Curing cancer requires removing or destroying all malignant cells. Ideally, an anti-cancer therapy discriminates between the tumor cells and their healthy counterparts, and affects only malignant cells. The high specificity of immune recognition renders immunotherapies likely to achieve this goal. Therefore, passive and active immunotherapies have been intensely studied for the last decades.

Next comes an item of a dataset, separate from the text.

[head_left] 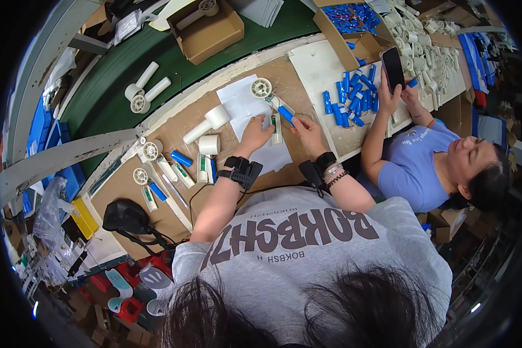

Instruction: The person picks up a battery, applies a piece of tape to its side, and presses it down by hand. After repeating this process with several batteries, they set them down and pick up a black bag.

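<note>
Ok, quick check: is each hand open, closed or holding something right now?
Left hand: fingers beside the green-and-white strip; grip cannot be told.
Right hand: closed on the blue cylinder.

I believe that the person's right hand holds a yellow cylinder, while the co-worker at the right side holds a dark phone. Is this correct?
Not quite: the cylinder in the person's right hand is blue, not yellow, as the head view shows. The co-worker at the right side does hold a dark phone.

The cylinder [285, 113] is blue; the belt [168, 66] green (quite dark).
</note>
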Tool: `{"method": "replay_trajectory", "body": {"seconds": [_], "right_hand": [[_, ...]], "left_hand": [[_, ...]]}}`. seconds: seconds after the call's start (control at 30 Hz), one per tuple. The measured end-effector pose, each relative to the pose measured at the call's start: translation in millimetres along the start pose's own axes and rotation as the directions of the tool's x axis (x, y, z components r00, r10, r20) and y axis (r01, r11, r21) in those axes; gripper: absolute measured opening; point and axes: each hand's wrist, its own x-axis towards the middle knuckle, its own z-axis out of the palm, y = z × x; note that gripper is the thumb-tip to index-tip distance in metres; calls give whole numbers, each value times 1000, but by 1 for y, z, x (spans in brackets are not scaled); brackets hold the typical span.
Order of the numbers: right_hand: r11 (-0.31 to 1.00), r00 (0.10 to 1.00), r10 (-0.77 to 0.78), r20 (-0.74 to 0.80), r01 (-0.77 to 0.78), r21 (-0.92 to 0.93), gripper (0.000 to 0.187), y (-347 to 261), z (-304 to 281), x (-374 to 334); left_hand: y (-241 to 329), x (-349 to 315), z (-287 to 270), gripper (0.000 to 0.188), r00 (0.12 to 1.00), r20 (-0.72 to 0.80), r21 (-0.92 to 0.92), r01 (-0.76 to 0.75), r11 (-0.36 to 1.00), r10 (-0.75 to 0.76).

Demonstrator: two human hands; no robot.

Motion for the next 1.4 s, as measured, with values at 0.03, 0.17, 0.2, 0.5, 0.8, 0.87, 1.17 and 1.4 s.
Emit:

In 1975 the invention of monoclonal antibodies  ushered in a new era of cancer therapy, based on antibody-mediated immunotherapeutics. However, it became evident that the monoclonal antibody approach had serious practical limitations, like poor efficacy and limiting side effects due to passive application of – then murine – monoclonal antibodies. When the role of cytotoxic T cells for the destruction of cancer cells was recognized, another major trend began in the late 1980s: after humoral antitumor immunity, T cell-dependent immunity came into focus. For several years, efforts in tumor antigen identification were directed predominantly to those recognized by T cells, and immunotherapy trials sought to induce antigen-specific T cells rather than antibodies . When these trials were not as successful as expected, it was understood that tumor cells use multiple mechanisms to escape especially from T cell-mediated immune recognition and destruction . With the development of chimeric and humanized monoclonal antibodies, and the successes seen with, e.g. rituximab or trastuzumab therapies, anti-cancer antibodies again took center stage and nowadays are recognized tools in cancer therapy.

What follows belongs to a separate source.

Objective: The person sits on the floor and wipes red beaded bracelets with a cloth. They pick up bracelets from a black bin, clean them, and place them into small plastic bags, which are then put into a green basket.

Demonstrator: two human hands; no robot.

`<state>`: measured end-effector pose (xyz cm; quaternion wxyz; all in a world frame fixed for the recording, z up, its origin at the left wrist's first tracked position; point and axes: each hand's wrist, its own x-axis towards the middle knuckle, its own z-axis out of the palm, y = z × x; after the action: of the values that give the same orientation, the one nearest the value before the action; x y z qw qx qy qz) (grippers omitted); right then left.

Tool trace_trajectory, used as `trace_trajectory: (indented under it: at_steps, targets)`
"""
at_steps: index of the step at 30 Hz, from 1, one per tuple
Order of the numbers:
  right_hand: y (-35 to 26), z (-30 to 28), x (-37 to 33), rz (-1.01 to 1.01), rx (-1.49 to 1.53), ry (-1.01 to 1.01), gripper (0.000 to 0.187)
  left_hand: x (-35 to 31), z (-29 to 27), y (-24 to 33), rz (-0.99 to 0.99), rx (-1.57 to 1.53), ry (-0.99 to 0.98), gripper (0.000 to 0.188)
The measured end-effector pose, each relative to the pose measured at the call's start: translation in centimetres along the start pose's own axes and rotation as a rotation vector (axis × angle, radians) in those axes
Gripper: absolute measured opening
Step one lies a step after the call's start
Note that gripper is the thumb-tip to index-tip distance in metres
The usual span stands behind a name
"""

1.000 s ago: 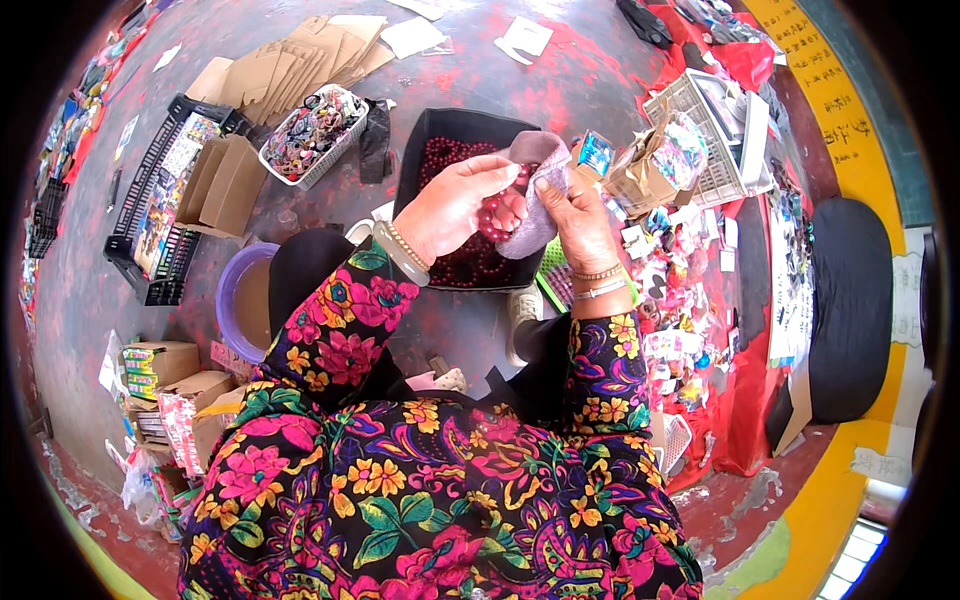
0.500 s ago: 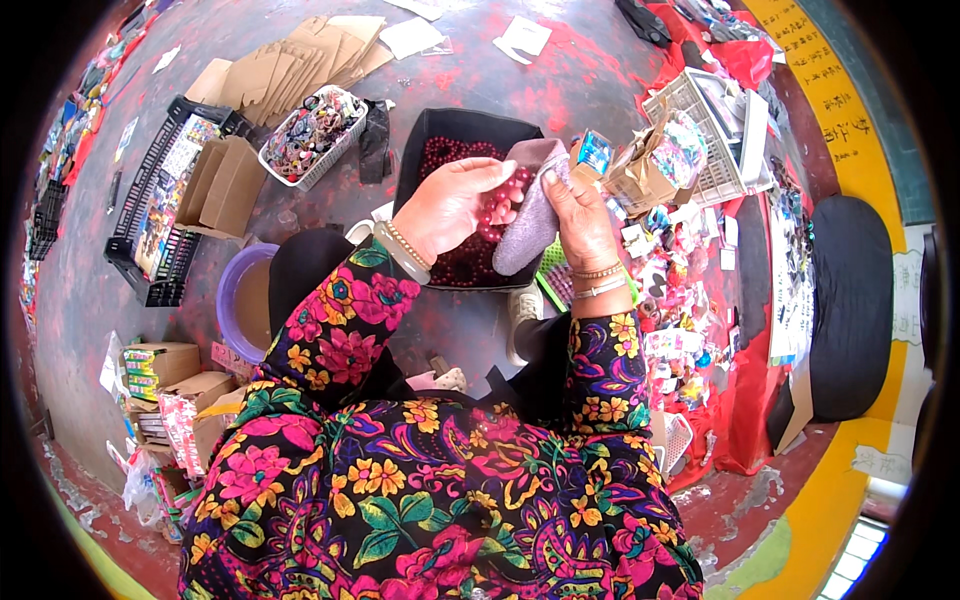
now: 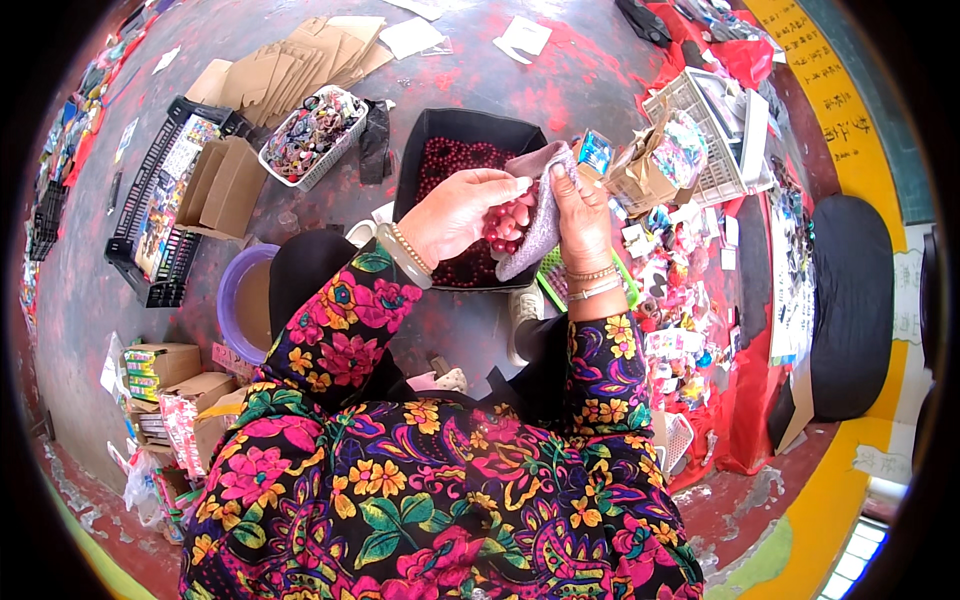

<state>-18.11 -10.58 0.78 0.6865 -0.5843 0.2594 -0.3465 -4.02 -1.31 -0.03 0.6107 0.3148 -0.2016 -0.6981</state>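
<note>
Dark red beads [image 3: 503, 234] are gathered in the curled fingers of my left hand [image 3: 452, 214], whose thumb points toward the cloth. My right hand [image 3: 584, 225] pinches a mauve-grey cloth [image 3: 541, 222] between thumb and fingers. The cloth hangs folded beside the beads, against the left fingertips. Both hands are over a black fabric bin [image 3: 484, 124] standing on the floor. More red bead strings [image 3: 443, 158] fill the bin; my hands and the cloth hide part of them.
A green basket [image 3: 553, 275] stands right of the bin. White basket [image 3: 318, 140] with colourful bands, black crate [image 3: 150, 235] and purple basin [image 3: 240, 300] lie leftward. A cream crate [image 3: 700, 130] and small packets [image 3: 680, 340] on red cloth spread at right.
The cloth has shifted and folded closer round the beads. My left fingers have curled further and turned toward it. The bin with its beads stays in place.
</note>
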Motion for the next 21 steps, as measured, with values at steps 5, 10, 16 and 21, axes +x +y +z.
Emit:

However, one limitation of this therapeutic approach of passive immunotherapy is the need to repeatedly administer the antibodies to achieve effective titers and elicit antitumor activity. Unfortunately, the required amounts of monoclonal antibodies are very expensive. Active immunizations that elicit antibodies of the desired type would be an attractive alternative, both circumventing multiple infusions, as well as the danger of inducing an immune response against the non-human parts of the artificial antibodies.

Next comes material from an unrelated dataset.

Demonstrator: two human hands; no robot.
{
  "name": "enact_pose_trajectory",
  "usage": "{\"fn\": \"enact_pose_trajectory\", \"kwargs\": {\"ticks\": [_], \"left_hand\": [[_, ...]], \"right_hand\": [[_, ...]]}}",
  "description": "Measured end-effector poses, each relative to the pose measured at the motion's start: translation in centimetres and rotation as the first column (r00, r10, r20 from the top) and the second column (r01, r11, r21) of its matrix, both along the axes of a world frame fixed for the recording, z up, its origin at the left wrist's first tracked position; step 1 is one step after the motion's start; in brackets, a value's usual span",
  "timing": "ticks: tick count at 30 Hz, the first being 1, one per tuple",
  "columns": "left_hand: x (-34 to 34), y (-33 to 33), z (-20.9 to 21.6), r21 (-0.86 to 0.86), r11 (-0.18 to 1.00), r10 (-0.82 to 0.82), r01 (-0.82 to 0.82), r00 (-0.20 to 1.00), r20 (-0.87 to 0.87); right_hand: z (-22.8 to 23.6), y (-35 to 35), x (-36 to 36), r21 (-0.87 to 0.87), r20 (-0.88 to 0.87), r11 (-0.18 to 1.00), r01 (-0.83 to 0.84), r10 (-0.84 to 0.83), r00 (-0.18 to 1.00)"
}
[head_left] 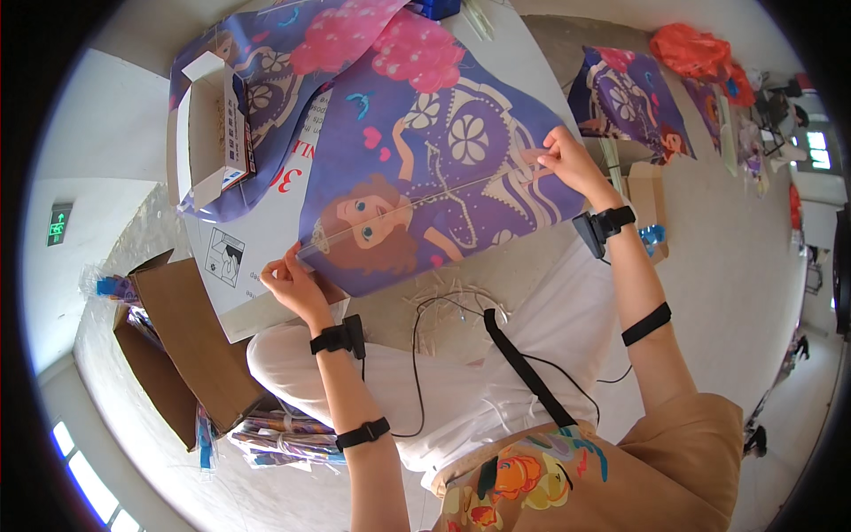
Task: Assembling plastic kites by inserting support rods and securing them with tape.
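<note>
A purple kite sheet (470,146), printed with a crowned doll figure, is stretched over my lap and the white board. Across it runs a thin pale rod (434,197), roughly from one of my hands to the other. My left hand (295,282) is closed, its fingertips pinching the sheet's near left corner beside the printed head. At the right edge my right hand (574,161) is closed too, thumb and fingers pinched on the sheet around the rod's other end. The fingertips partly hide what each hand grips.
A white printed board (232,301) lies under the sheet, bearing an open white box (206,142). An open brown carton (191,341) stands left, near bundled wrapped packs (288,436). Loose thin sticks (443,306) lie before me. Another printed sheet (625,97) and red plastic bag (691,51) lie right.
</note>
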State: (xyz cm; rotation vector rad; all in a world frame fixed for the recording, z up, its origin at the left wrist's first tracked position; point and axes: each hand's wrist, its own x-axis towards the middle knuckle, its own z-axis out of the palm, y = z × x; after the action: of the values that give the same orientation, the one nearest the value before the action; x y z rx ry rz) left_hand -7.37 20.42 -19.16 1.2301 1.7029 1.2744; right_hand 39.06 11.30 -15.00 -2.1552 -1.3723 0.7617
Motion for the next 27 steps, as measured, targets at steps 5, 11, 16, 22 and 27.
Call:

As more and more monoclonal antibodies against tumor antigens were developed, it soon became evident that biological effects were due to epitope specificity. When generating a battery of e.g. anti-EGFR and anti-HER-2 antibodies, depending on where on the receptor molecules certain antibodies bound, cell growth was inhibited—or even enhanced. This was attributed to stimulating or ligand replacing effects, i.e. the antibodies being classic agonists or antagonists [4–8]. Other researchers found opposing effects to be due to differences in internalization and degradation capacity [9,10]. Antibodies like cetuximab or trastuzumab were chosen for their inhibitory potential in various cell proliferation assays among dozens of others [11,12].
For designing a vaccine preparation aimed to induce a humoral immune response, epitope specificity has to be considered. To ensure the induction of beneficial, tumor growth-inhibitory antibodies, a rational selection of target epitopes needs to be performed.
Immunizations with whole antigens can induce antibodies with opposing biological affects. However, as most B cell epitopes are conformational in nature, simply taking small parts of the whole antigen does not work, as the conformational epitopes will be destroyed. Therefore, two strategies have been developed that lead to definition of structural mimics of antibody-binding sites.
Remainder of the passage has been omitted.